May 5, 2016
Global prime residential real estate continued its steady climb in the first quarter of 2016, according to a new report by Knight Frank.
The index increased 3.6 percent, within the 3-4 percent window observed every quarter since late 2014. However, this is a result of a handful of booming markets rather than stable growth across the board, meaning the 3.6 percent number obscures the fall of some markets.
"In Hong Kong a raft of cooling measures aimed at improving affordability for local residents and deterring speculative investment have been introduced in recent years," said Kate Everett-Allen, Partner, Residential Research, Knight Frank.
"A lack of supply, combined with strong domestic and foreign demand, has driven prices higher [in Vancouver and Australasia] in the last two years," she said. "Both markets have seen the introduction of ‘cooling measures.’ Arguably this is having a greater impact on rates of growth in Australia than in Vancouver."
For “Prime Global Cities Index Q1 2016,” prime residential real estate is defined as being within the top 5 percent of the wider market.
Growth gap
Vancouver, British Columbia, Canada continues to lead the way, with 26.3 percent in the 12 months ending March 2016. It is the fourth consecutive quarter it has had the largest 12-month growth, and it has the largest six-month percentage change and second largest three-month change as well.
House for sale at 6935 Isleview Road, Whytecliff, West Vancouver
Inventory remains in very low supply in the city. As a result, February’s increase from a 2 to 3 percent land transfer tax on purchases over $2 million Canadian, or about $1.55 million USD does not appear to be hurting the market.
Behind Vancouver is Shanghai, at 20.3 percent on the year and an index-leading 9.3 percent increase from December 2015 to March 2016. While Mainland China did well, with Beijing and Guangzhou also trending upward, Taipei and Hong Kong are at the bottom of the list.

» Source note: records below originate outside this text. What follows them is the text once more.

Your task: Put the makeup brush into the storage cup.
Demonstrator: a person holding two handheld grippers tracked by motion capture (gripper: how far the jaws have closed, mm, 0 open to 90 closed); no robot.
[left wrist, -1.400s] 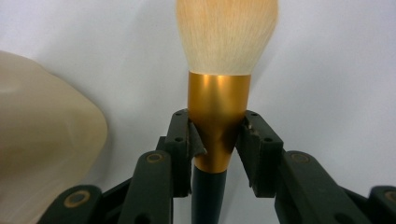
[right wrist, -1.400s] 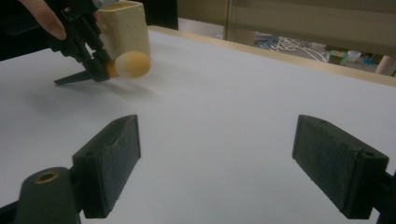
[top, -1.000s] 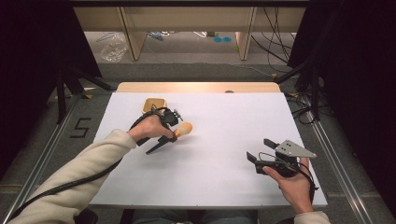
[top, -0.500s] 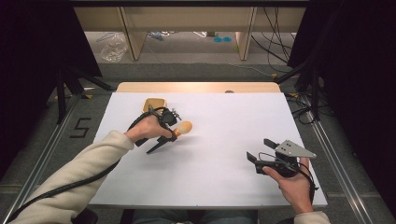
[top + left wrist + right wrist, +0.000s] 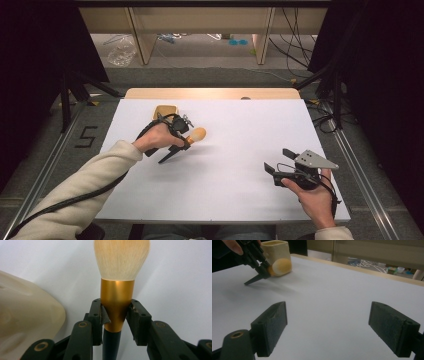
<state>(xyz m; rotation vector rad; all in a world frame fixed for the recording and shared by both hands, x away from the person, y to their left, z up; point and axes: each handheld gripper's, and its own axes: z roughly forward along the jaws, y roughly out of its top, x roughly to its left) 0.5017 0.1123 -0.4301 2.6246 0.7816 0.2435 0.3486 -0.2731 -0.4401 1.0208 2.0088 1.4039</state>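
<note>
Our left tongs (image 5: 116, 315) pinch a makeup brush (image 5: 117, 290) by its gold collar; our right tongs (image 5: 335, 327) rest spread above the white desk (image 5: 240, 145).

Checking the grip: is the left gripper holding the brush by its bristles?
No, the left gripper clamps the brush on its gold collar, below the bristles.

The brush (image 5: 192, 137) sits crosswise in the left gripper (image 5: 181, 141), its bristle head sticking out past the jaws toward the table's middle and its handle tip slanting back down to the table (image 5: 235, 165) on the person's side. Just behind this gripper, toward the far edge, stands the small cup (image 5: 166, 111), close beside the hand. The right gripper (image 5: 276, 162) rests well apart, near the front right corner, with bare tabletop ahead of its jaws.
</note>
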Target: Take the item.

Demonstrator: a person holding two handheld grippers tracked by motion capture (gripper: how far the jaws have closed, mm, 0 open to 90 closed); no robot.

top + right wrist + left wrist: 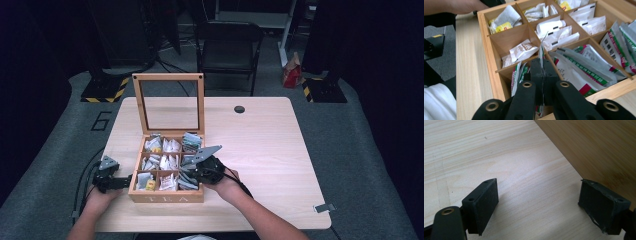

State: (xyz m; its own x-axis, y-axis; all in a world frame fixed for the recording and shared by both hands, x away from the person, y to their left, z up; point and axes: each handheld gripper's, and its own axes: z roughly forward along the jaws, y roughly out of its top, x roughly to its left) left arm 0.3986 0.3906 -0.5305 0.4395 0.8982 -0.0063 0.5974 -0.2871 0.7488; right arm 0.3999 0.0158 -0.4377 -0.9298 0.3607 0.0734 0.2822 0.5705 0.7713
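While clamped in right tongs [541, 72], packet [541, 53] edge-up over tea box [489, 57]

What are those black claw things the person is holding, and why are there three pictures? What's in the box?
A person sits at a wooden table and holds a grabbing tool in each hand. One picture looks down from above. The other two come from small cameras riding on the tools, so you see each tool's black fingers from close up. On the table stands a wooden tea box with its glass lid up. It has nine small compartments full of tea packets. The left gripper is open, beside the box's left wall, holding nothing. The right gripper is over the box, pinched shut on a thin packet, seen edge-on.
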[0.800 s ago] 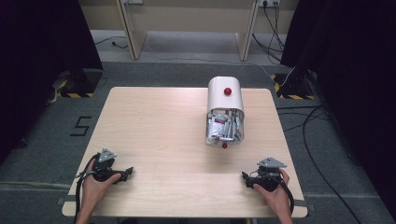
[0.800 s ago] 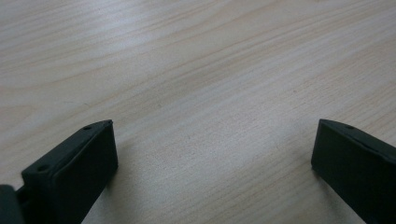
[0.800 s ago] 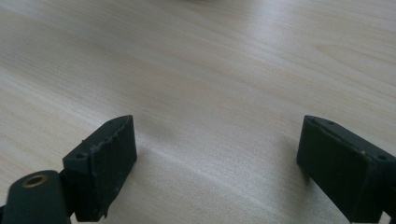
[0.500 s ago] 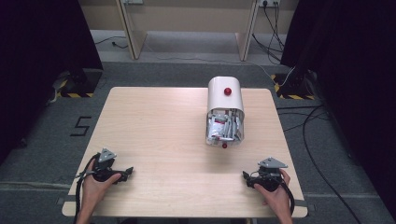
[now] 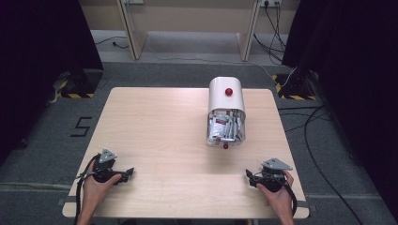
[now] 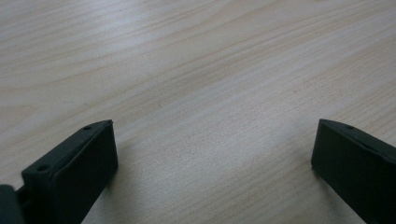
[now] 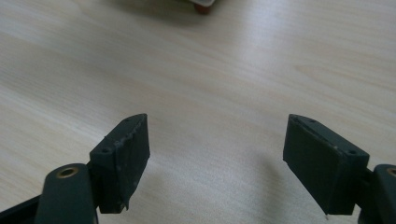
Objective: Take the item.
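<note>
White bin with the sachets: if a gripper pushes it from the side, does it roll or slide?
The white bin lies on its side with a rounded top, so it could rock, though the flat face on the table probably makes it slide. The sachets look loose and thin; they'd likely shift or spill from the open end.

One camera hangs high over the person's side and looks forward and down, taking in the whole table (image 5: 155, 122) and the floor beyond. Two more ride low on the grippers, close to the wood, each looking out between its own black jaws. All three share the pale tabletop; the right one also catches the container's (image 5: 226, 112) near edge.
</note>
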`<state>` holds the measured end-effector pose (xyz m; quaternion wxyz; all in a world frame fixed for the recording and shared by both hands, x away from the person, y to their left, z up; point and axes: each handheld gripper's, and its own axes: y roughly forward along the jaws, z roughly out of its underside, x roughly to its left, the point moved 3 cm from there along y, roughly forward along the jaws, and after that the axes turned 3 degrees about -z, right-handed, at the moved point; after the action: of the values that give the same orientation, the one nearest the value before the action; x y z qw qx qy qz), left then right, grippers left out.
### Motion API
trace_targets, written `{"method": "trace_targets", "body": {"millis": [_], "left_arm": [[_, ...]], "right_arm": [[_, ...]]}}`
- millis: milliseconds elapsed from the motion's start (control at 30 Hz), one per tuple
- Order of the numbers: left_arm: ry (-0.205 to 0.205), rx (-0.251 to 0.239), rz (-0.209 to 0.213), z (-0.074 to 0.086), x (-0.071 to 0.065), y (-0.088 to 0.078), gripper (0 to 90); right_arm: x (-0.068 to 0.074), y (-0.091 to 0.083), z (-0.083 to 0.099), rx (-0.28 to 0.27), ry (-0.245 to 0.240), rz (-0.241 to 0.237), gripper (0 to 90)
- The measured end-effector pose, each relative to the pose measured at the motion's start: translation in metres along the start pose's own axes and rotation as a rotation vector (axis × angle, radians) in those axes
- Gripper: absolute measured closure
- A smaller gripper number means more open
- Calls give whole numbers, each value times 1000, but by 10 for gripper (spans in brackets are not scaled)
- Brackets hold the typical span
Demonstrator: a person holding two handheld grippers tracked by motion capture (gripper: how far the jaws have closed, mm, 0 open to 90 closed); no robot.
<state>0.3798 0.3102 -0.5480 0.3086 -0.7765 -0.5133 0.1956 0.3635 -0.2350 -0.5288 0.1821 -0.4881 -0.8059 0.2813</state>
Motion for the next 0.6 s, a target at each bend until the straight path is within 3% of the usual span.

Taipei has fallen 7.6 percent over the yearlong period, with Hong Kong dropping 6.4 percent. Only Moscow has had worse changes over the six- and three-month periods. However, for the third consecutive quarter, no city is coded as having a significant decrease.
Knight Frank Hong Kong real estate listing
Thanks to Sydney and Melbourne’s growth of 12.3 and 12.1 percent, respectively, Australasia is the strongest performing world region, helping to buoy the global index to 3.6 percent growth. This is in spite of a new fee for foreign buyers.
However, despite the positive number, many major luxury hubs, including Monaco, Miami, New York, London and Paris, are trending down, and the gap between the top four cities and the rest has widened. London in particular has fallen to 23rd with growth of only 0.8 percent, the slowest price increase since 2009.
Trending down
While the global market has its share of pluses and minuses, the U.S. as a whole has entered a slump.
Prices in the U.S. luxury housing market fell 1.1 percent in the first quarter of 2016 over the preceding year, according to a new report from Redfin.
Aside from a positive blip in 2015’s fourth quarter, the U.S. market has been slowing since the third quarter of 2014, so the drop is not terribly surprising. With prices falling, buyers are taking advantage, and several cities are proving themselves as viable luxury hubs for the future (see story).
The stable overall market has covered up decline in some major cities.
London real estate growth has fallen more than half a percentage point over the past six months for the biggest decline since June 2009, according to another report by Knight Frank.
Prices fell by 0.1 percent in February compared to the previous month, and growth was slowest in neighborhoods with more expensive property, such as Westminster and the Royal Borough of Kensington and Chelsea. Like everywhere else, market volatility has potential buyers on edge, and the impending European Union referendum further complicates the market (see story).
"Overall, the index has recorded steady annual growth of 3-4 percent since 2014 but this hides the slowdown seen in some markets," said "In London, for example prime prices are rising at their slowest rate since 2009."